KANSAS CITY, Kan. (AP) — Federal prosecutors allege eight people connected to a Kansas-based organization conspired to provide unpaid child labor to businesses across the country and physically abused them for years.
The organization, formerly known as the United Nation of Islam and the Value Creators, was labeled a cult by a federal judge in the District of Kansas in 2018.
In an indictment unsealed Tuesday, prosecutors alleged the Kansas City group beat children, imposed severe dietary restrictions and forced children, some as young as 8, to work without pay.
Royall Jenkins had been a member of the Nation of Islam until 1978, when he founded the separate United Nation of Islam. He persuaded his followers that he was shown the proper way to rule the Earth after being “taken through the galaxy by aliens on a spaceship,” according to the indictment. At one point, the group had hundreds of followers.
Eight leaders of the organization, including three of Jenkins’ “many wives,” were named in the indictment after they were arrested in cities across the U.S. They are Randolph Hadley, Jacelyn Greenwell, Etinia Kinnard, Dana Peach, Daniel Jenkins, James Staton, Yunus Rassoul and Kaaba Majeed.
They are accused of conspiracy to commit forced labor and forced labor. None of the defendants had an attorney listed in federal court records.
Prosecutors allege that beginning in October 2000, the organization ran businesses such as gas stations, bakeries and restaurants in several states using unpaid labor from group members and their children, some as young as 8.
Parents were encouraged to send their children to an unlicensed school in Kansas City, Kansas, called the University of Arts and Logistics of Civilization, which did not provide appropriate instruction in most subjects.

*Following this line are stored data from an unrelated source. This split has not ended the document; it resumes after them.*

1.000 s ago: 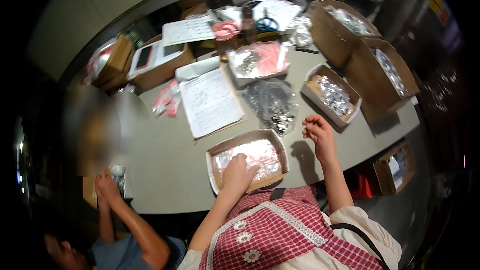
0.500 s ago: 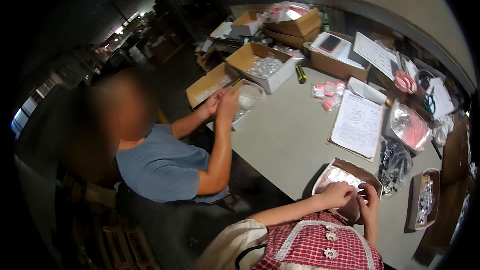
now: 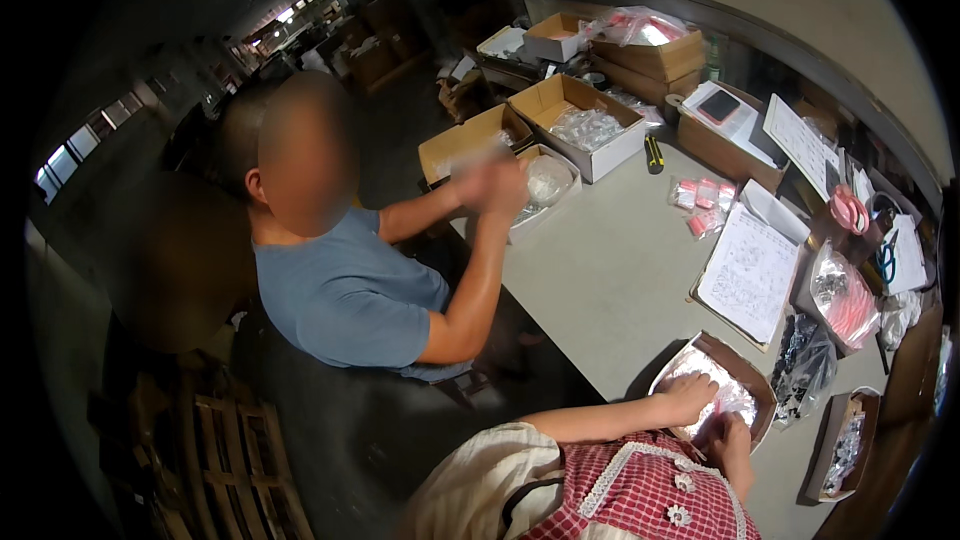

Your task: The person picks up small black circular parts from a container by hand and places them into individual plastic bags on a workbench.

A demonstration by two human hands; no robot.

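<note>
A cardboard box (image 3: 762, 380) with a white outer side stands at the near edge of the table, holding shiny clear plastic packets (image 3: 738, 400). My left hand (image 3: 688, 397) reaches over its left side, fingers curled down onto the packets. My right hand (image 3: 732, 440) is at the box's near right, its fingers bent inward close to the left ones. Something small and pinkish shows by the right fingertips. What either hand pinches is too small to make out.
A co-worker in a blue shirt (image 3: 345, 285) sits at left, blurred hands near open boxes (image 3: 610, 155) of clear bags. On the table (image 3: 580, 280) are a yellow-black cutter (image 3: 654, 154), red-and-clear packets (image 3: 703, 194), a clipboard with papers (image 3: 745, 275), a bag of dark parts (image 3: 800, 365) and a small box (image 3: 822, 460).
My hands have come down from above the box to the packets inside it. The view has swung left. The co-worker's hands have lifted and blurred, and their head is more upright.
</note>
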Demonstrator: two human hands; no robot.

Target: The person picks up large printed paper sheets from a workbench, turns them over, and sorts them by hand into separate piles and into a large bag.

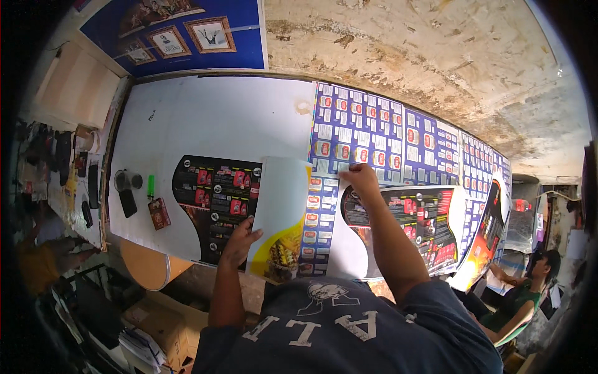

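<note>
My left hand rests on the right edge of a black printed sheet with a wavy outline, where a pale blue-and-yellow sheet adjoins it. Its thumb and forefinger are apart. Farther right, my right hand has its fingertips pinched together over the blue patterned table covering, just above a white sheet's left part. Whatever lies between those fingertips is too small to make out. Beneath my right forearm is a second black printed sheet with white borders.
A glass, a dark phone, a green lighter and a red small box lie on the white table surface at left. Another printed sheet hangs over the right end. A person sits there. A round stool stands below.
</note>
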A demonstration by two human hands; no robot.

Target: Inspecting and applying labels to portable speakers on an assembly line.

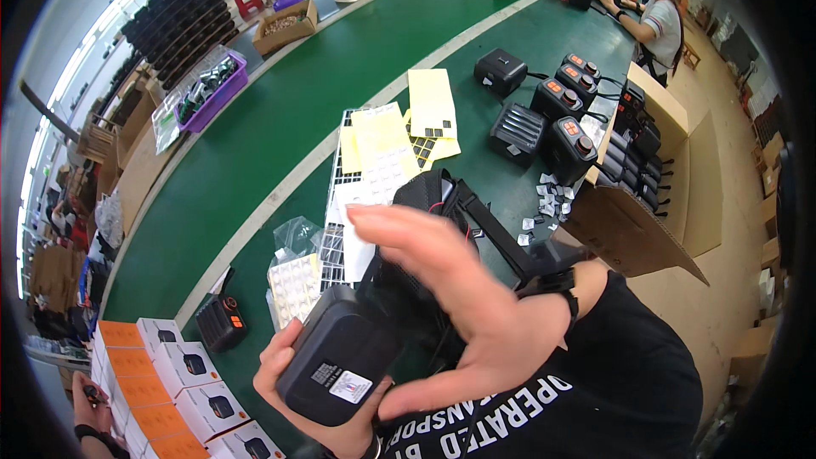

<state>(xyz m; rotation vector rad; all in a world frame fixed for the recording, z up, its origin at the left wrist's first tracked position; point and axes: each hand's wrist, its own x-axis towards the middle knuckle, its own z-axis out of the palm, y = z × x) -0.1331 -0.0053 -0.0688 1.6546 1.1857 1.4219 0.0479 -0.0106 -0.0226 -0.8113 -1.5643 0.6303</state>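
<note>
My left hand grips a black box-shaped device with rounded corners, tilted so that a face with a white label and a small printed code points up. Right of it, my right hand is open, its thumb and fingers spread wide and slightly blurred. Nothing shows between its fingers. Behind my right hand lies a black mesh bag or case with a strap, partly hidden by the hand. Sheets of light stickers and yellow backing sheets lie just beyond the device on the green table.
Several black devices with orange buttons stand at the right, beside an open carton of more devices. White scraps lie near it. Stacked orange and white boxes and another device are at the left. A co-worker sits far right.
</note>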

The indictment said those who didn't attend the school were forced to work instead.
Some of the child victims worked in businesses in Kansas City, while others were trafficked to businesses in other states, including New Jersey, New York, Ohio, Maryland, Georgia and North Carolina, the indictment alleges.
Prosecutors said the victims also lived in “overcrowded dormitories, barracks, or households of adult members who were not related,” and many were forced to work up to 16 hours per day. Their diet consisted of bean soup, salad, and occasionally fruit, and frequent cleanses were ordered that included only consuming lemon juice for days.
Physical abuse mentioned in the indictment included routine “Fruit of Islam Beatdowns” organized by three of the defendants to punish male members for violating its code by such offenses as stealing food.
The indictment names 10 children who were forced to work for the organization between October 2000 and November 2012. Some worked for 12 years without pay, the indictment says.
In May 2018, U.S. Judge Daniel Crabtree called the group a cult and ordered it to pay $8 million to Kendra Ross, who said she spent 10 years performing unpaid labor.